When Barb Schulz met Dr. Nancy Hutchison, who was at the time a molecular biologist at Fred Hutchinson Cancer Research Center, Schulz had been a high school biology teacher for 20 years.
But Hutchison was the first practicing scientist she’d ever met.
Schulz didn’t let that 1989 meeting, which was almost a chance occurrence, go by quietly. The next day, she called Hutchison to ask if she had any spare frog eggs that Schulz’s students could use for an experiment. And soon after, Schulz asked if one of her Shoreline, Washington, high school students could spend the summer interning in Hutchison’s lab. During that summer, Schulz visited the Hutch to see what her student was up to.
“I saw what the student was doing and I said, ‘Move over and let me do it too,’” said Schulz, who is now retired from teaching and lives in Sisters, Oregon. “And one thing led to another and we talked about, wouldn’t it be more effective if instead of taking a student she would take a teacher?”
And the rest, as Schulz said, was history — more than two decades of history, as the Hutch’s Science Education Partnership that she and Hutchison later founded marks its 25th anniversary this year. Hutchison, Schulz and their colleagues in education and research got SEP off the ground shortly after that summer internship, launching a program to give Washington state high school and middle school science teachers access to cutting-edge biology knowledge, techniques, materials and equipment.
The program, which has worked with approximately 500 Washington science teachers since its inception, is like a science boot camp for teachers. They attend an intensive, hands-on training session at the Hutch during the summer, after which they pair up with individual Hutch researchers to conduct experiments and learn new techniques in those researchers’ labs. By the end, the teachers develop new experiments and teaching segments for their classes. The program also loans out science kits throughout the school year for SEP teachers to use in their classrooms.

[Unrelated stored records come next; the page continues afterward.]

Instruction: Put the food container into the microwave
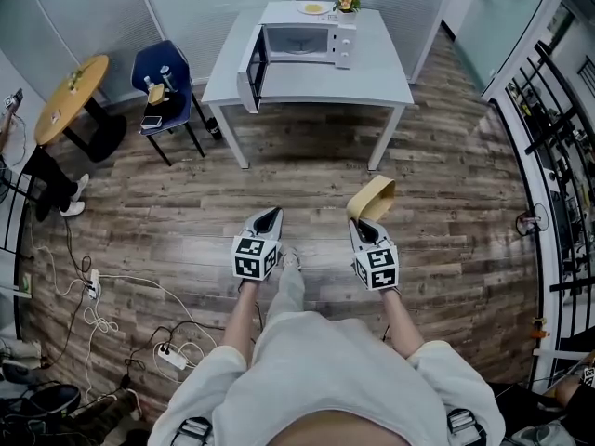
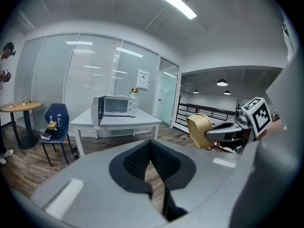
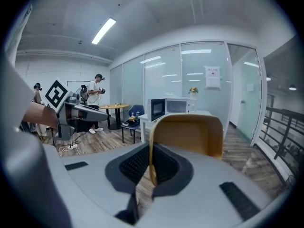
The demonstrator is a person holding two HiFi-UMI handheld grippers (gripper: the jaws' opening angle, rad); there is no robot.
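Observation:
A tan food container [image 1: 372,198] stands on edge in my right gripper [image 1: 364,223], which is shut on its rim; in the right gripper view the container [image 3: 190,137] fills the space just past the jaws. My left gripper [image 1: 266,218] is beside it over the wooden floor, shut with nothing in it [image 2: 151,144]. Across the floor, the white microwave [image 1: 302,43] sits on a white table [image 1: 372,86] with its door [image 1: 253,68] swung open to the left. From the left gripper view I see the microwave [image 2: 114,107] ahead and the held container [image 2: 199,129] at the right.
A blue chair [image 1: 165,86] with small items stands left of the table, and a round wooden table [image 1: 72,96] further left. Cables and a power strip [image 1: 172,356] lie on the floor at lower left. A black railing [image 1: 553,147] runs along the right. People [image 3: 97,101] stand in the background.

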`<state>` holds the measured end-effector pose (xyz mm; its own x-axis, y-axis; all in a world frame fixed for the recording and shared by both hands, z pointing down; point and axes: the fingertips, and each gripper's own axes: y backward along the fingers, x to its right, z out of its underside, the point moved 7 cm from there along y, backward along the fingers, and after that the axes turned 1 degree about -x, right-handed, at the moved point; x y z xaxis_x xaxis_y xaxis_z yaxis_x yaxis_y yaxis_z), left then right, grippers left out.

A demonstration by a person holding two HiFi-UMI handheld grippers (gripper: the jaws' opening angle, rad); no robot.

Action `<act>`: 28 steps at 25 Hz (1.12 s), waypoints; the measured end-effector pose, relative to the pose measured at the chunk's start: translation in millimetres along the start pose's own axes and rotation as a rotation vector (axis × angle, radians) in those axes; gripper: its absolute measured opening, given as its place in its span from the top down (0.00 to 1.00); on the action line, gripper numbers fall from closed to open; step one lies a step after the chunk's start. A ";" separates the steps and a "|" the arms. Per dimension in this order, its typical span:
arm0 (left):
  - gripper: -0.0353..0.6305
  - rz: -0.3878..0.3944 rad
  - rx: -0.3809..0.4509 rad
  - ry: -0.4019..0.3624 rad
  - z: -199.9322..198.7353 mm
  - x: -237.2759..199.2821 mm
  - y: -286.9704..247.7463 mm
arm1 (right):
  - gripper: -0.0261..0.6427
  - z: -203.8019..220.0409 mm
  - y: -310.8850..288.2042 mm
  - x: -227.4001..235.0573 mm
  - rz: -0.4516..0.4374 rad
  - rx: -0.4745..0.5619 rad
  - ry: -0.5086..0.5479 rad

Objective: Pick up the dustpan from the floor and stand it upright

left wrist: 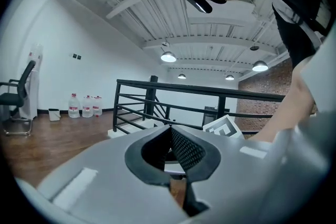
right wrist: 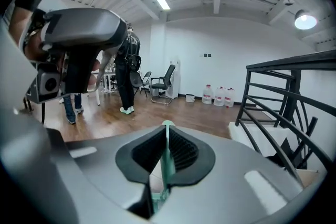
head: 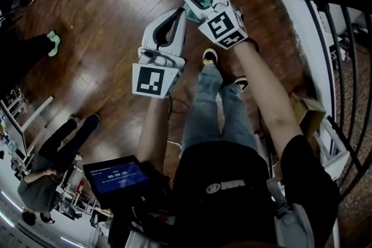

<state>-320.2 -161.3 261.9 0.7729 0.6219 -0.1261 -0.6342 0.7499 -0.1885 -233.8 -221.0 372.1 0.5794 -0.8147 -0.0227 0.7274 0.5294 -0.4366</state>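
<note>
now, right gripper [right wrist: 167,131] clamping teal handle [right wrist: 168,164]

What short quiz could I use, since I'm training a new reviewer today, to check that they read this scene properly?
1. True or false: the left hand-held gripper is holding something.
2. What sits between the jaws of the right hand-held gripper? A) a cup B) a thin green strip C) nothing
3. How many water jugs stand by the white wall?

Key
1. False: its jaws are together with nothing between them.
2. B: the jaws are shut on it.
3. Three.
</note>
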 end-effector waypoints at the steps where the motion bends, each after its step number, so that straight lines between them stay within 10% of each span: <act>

The “partnership” piece of SEP is its most critical component, said Hutchison, who’s been the program’s director since it came into existence. Hutchison is retiring next month after a 34-year career at the Hutch. Jeanne Chowning, an early SEP participant and currently associate executive director at Rainier Scholars, will take the reins in mid-October.
“This piece, the partnership, seemed really important from the get-go — working together with teachers, not trying to ‘fix’ teachers, but really working together,” Hutchison said. “Scientists have a huge amount to learn about how to be better communicators and teachers.”